If you’re selling to consumers in Florida, Nevada or New York, they might need private long-term care insurance (LTCI) more than prospects living in Hawaii, Kansas or Connecticut.
Researchers at the AARP Public Policy Institute, Washington, tell the tale in a “long-term services and supports” state scorecard they created together with the SCAN Foundation, Long Beach, Calif., and the Commonwealth Fund, New York.
Dr. Bruce Chernoff, the president of the SCAN Foundation, presented a talk on the study recently at the Intercompany Long Term Care Insurance Conference in Las Vegas.
The researchers who created the scorecard spent two years designing the study and gathering the data. They looked for performance indicators in areas such as affordability and access, choice of setting and provider, quality of life and quality of care, support for family caregivers, and organization of care and transitions from one level of care to another.
In some cases, the researchers came up with the results that health policy researchers usually come up with: Performance is terrible in the Southeast and Appalachia, and better in the Plains states.

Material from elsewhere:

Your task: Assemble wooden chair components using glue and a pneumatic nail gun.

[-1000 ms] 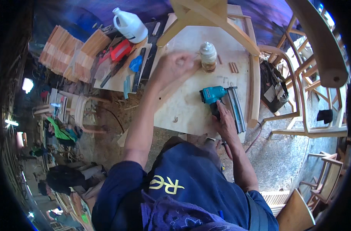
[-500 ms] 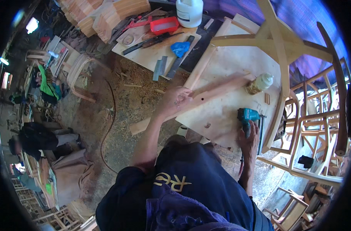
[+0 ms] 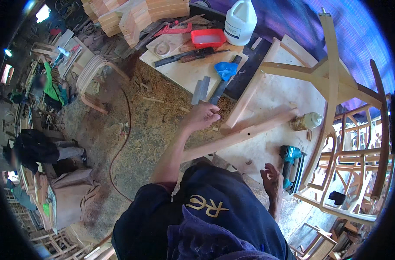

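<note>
My left hand [image 3: 201, 117] is raised beside the near end of a dark flat bar [image 3: 220, 90], its fingers loosely bent and apart with nothing seen in them. Whether its fingertips touch the bar I cannot tell. A blue crumpled piece [image 3: 226, 71] lies over that bar, and a grey metal plate [image 3: 201, 90] is next to it. Below the hand, a long wooden piece [image 3: 241, 137] with a dark hole lies slanting across the pale work board [image 3: 271, 97]. My right hand [image 3: 272, 177], fingers bent and apart, is just left of the teal nail gun [image 3: 289, 164], holding nothing.
A bottle [image 3: 305, 121] lies at the wooden piece's far end. A white jug [image 3: 241, 24] and red tray [image 3: 208, 38] stand at the back. Wooden chair frames [image 3: 353, 169] crowd the right. A hose [image 3: 127, 130] crosses the floor; people [image 3: 37, 149] are at left.
My right hand has come off the nail gun and drawn back to its left. My left hand has moved from over the wooden piece toward the dark bar. The view has shifted.
</note>
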`<act>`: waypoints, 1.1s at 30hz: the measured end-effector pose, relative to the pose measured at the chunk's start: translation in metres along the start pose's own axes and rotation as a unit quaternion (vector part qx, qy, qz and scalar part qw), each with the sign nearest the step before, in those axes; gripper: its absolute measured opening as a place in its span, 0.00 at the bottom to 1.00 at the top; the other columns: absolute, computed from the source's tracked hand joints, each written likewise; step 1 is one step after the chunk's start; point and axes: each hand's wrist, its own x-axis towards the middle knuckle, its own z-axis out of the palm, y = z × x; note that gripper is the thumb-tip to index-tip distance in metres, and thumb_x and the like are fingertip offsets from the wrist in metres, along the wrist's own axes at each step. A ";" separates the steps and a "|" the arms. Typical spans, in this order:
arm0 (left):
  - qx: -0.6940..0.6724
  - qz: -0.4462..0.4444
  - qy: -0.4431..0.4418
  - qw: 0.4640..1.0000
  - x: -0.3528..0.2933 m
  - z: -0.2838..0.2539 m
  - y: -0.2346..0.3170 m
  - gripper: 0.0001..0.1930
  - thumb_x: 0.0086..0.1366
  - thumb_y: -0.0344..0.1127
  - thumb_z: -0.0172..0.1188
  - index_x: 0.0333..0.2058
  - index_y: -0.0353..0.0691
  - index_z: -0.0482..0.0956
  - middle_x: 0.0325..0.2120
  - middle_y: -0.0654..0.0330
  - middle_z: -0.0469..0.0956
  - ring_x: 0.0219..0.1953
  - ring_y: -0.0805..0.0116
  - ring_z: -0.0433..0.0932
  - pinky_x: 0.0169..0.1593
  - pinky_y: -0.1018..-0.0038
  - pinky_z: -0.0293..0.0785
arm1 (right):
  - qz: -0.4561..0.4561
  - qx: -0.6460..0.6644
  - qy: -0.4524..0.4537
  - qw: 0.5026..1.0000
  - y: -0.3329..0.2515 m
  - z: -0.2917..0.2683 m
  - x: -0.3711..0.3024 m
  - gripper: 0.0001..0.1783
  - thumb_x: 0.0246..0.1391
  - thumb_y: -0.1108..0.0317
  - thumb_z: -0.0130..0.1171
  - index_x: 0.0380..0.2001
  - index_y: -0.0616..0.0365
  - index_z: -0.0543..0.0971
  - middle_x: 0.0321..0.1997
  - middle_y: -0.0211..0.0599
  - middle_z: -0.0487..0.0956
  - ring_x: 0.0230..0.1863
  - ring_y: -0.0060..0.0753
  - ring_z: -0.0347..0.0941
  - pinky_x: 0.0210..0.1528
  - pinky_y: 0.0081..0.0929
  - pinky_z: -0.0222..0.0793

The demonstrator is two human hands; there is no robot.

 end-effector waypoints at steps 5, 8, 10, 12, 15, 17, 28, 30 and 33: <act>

But the researchers also came up with some surprises as they gathered the information they used to produce their Long-Term Services and Supports map.
New York ranks 41st in terms of performance, and just above Louisiana.
Florida, a state that often outshines other Southeastern states on acute-care measures, ranks 43rd. Just below Louisiana.
Nevada is ranked 40th, and Indiana, a state known for being a pioneer in the Long Term Care Partnership program, ranks 47th.
The top 5 states are Wisconsin, Hawaii, Oregon, Washington state and, in first place, Minnesota.
The groups that produced the scorecard want states, patient advocacy groups and others to push for improvements.
“Leading states do well in multiple dimensions, but all have far to go,” Chernoff said at the ILTCI Conference.
States’ performance on the indicators varied widely, and no state ranked in the top quarter in terms of all 25 indicators used to produce the scores, Chernoff said.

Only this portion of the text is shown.